**Exercise brief**
Read the listing below and copy out every line that holds "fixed".
(Dataset content)
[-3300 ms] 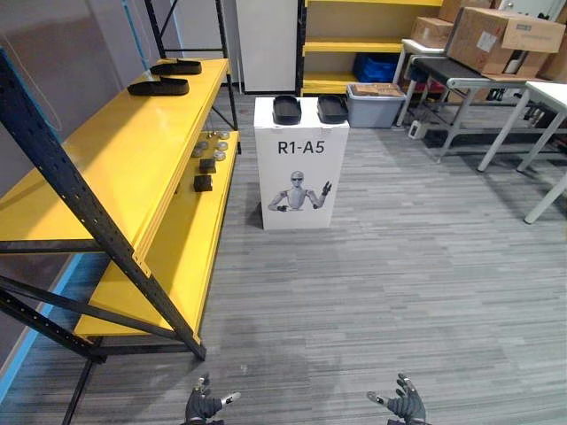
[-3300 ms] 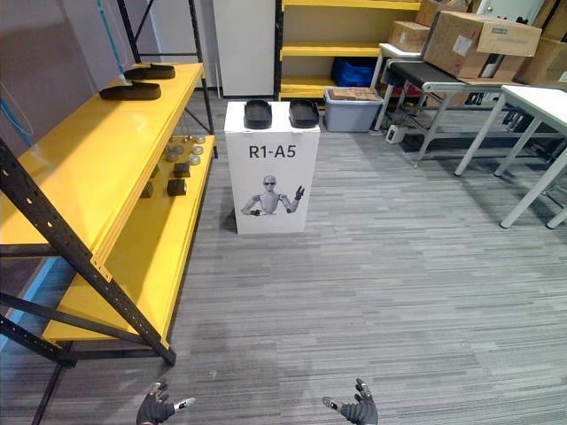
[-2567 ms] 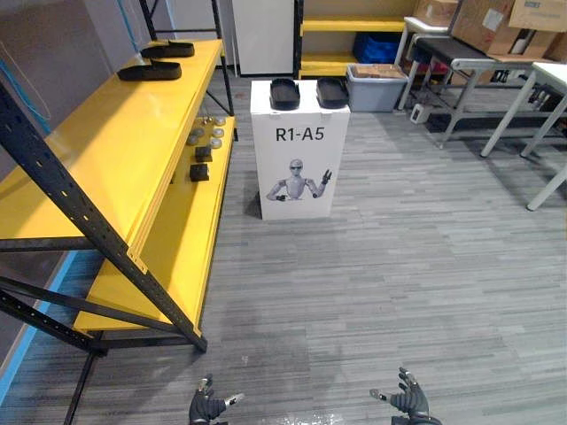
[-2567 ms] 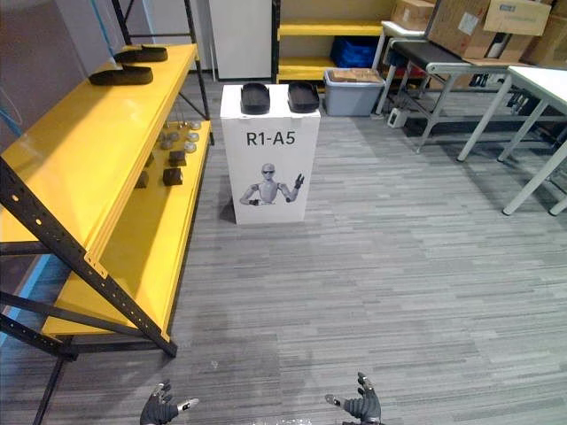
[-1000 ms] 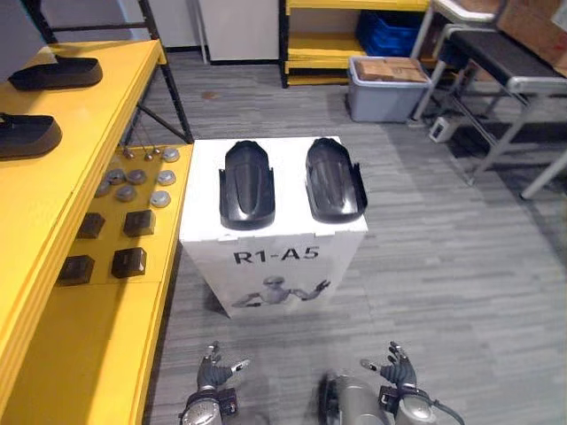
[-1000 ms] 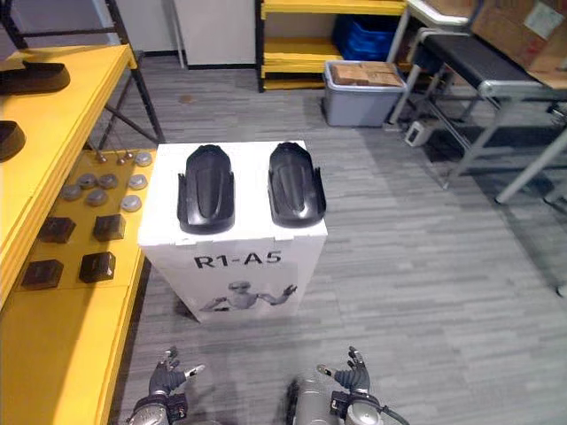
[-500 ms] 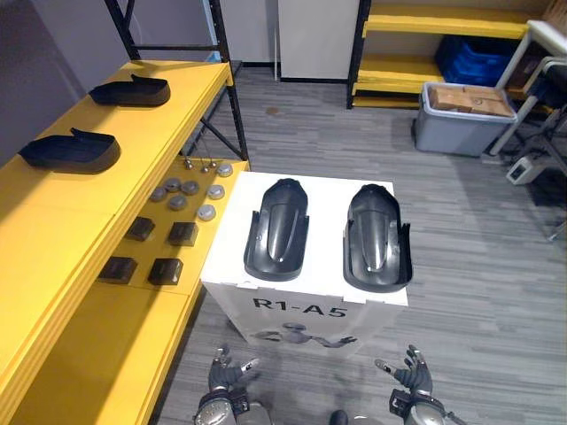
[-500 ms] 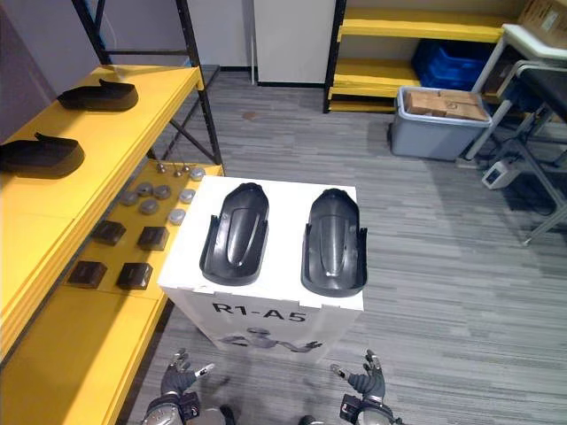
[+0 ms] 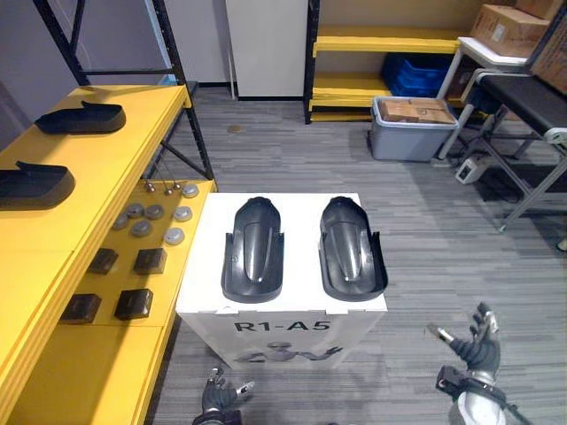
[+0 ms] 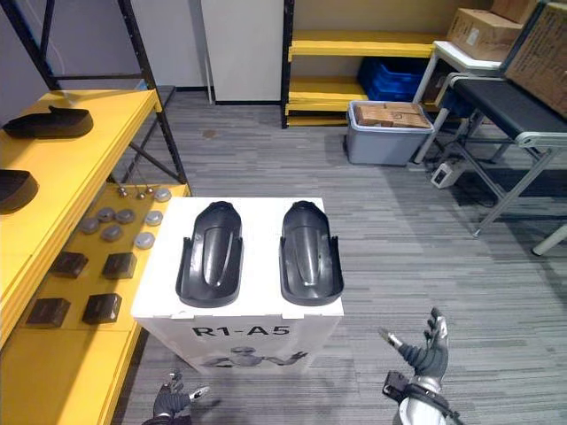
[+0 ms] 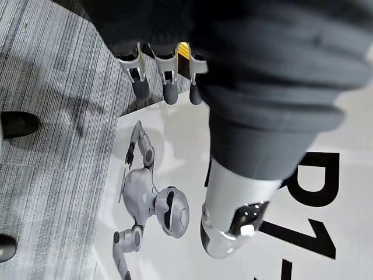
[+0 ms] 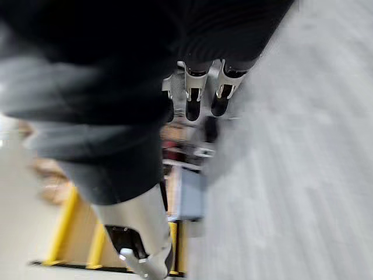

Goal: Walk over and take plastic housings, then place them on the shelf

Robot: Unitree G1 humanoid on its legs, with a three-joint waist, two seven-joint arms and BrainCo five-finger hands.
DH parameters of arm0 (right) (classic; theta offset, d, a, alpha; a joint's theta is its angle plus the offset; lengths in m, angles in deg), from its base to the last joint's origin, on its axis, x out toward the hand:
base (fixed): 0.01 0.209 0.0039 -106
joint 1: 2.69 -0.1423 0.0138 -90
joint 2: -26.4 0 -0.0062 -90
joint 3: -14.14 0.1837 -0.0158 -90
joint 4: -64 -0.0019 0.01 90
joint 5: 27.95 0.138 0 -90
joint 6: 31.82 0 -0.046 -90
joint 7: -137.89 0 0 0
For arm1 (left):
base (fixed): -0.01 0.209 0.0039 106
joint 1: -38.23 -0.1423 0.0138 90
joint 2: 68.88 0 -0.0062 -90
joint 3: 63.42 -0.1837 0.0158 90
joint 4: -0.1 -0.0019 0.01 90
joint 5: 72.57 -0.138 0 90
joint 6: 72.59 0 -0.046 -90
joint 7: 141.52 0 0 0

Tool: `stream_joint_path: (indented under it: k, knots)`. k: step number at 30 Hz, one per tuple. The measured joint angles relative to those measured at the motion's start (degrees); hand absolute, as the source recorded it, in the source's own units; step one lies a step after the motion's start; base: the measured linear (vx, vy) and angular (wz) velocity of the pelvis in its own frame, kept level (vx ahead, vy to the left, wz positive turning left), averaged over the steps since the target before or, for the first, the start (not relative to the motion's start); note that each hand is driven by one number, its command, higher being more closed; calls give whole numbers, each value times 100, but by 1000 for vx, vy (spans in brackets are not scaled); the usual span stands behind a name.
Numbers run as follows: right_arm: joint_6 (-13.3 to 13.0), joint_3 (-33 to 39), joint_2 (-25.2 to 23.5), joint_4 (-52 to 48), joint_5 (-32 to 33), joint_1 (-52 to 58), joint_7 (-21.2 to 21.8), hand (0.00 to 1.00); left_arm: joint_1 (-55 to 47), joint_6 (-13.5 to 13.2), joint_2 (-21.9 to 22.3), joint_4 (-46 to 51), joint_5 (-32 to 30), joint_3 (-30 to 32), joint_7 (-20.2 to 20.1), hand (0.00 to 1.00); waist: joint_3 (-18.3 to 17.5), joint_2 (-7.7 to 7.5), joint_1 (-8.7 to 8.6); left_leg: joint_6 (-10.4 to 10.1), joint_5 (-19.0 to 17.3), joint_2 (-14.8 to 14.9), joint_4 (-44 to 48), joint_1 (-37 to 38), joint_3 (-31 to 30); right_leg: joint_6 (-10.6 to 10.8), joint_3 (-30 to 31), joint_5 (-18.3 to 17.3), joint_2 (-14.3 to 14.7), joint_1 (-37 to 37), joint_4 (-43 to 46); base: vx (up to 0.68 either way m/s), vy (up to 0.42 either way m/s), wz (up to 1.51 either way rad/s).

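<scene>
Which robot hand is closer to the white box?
Left. The left hand is low, just in front of the white box; the right hand is off to its right, over the floor.

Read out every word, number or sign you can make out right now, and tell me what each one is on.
"R1-A5": black print on the front face of the tall white box-shaped stand, above a drawing of a robot figure.
Any labels on the brown cardboard boxes at the far right: too small to read.
Nothing else can be read.
</scene>
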Motion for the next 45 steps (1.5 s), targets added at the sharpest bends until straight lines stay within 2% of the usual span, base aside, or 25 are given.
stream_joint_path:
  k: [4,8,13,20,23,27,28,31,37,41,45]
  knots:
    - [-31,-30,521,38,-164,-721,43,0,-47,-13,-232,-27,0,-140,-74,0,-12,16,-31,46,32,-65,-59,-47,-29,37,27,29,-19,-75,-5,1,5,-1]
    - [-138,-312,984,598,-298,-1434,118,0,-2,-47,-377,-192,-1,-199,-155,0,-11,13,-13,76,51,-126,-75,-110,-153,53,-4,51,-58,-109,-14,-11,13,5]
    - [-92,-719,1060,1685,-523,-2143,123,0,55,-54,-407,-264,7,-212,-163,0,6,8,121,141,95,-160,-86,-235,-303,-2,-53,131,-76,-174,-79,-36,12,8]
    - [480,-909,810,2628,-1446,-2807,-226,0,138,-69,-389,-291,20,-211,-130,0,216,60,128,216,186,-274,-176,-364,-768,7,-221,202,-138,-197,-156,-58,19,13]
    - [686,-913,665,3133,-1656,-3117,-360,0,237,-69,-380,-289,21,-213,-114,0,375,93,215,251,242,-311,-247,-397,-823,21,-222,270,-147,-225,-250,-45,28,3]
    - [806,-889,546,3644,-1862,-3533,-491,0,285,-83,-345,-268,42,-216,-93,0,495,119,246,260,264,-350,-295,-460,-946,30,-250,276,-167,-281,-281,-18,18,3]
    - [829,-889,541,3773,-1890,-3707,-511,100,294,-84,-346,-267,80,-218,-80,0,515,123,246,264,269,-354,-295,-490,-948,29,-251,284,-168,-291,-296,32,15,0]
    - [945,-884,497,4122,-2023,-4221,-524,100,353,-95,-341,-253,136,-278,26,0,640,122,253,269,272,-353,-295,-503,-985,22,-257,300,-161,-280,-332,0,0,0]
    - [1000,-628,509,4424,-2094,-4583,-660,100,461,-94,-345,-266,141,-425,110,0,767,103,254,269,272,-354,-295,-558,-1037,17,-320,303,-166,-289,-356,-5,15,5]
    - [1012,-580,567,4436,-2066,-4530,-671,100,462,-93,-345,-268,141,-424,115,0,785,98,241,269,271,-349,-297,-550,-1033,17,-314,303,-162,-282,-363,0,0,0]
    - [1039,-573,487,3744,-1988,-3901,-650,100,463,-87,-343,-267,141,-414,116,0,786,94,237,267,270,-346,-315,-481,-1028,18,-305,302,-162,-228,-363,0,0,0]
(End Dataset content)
**Written response**
base (fixed): 0.01 0.209 0.0039 -106
base (fixed): -0.01 0.209 0.0039 106

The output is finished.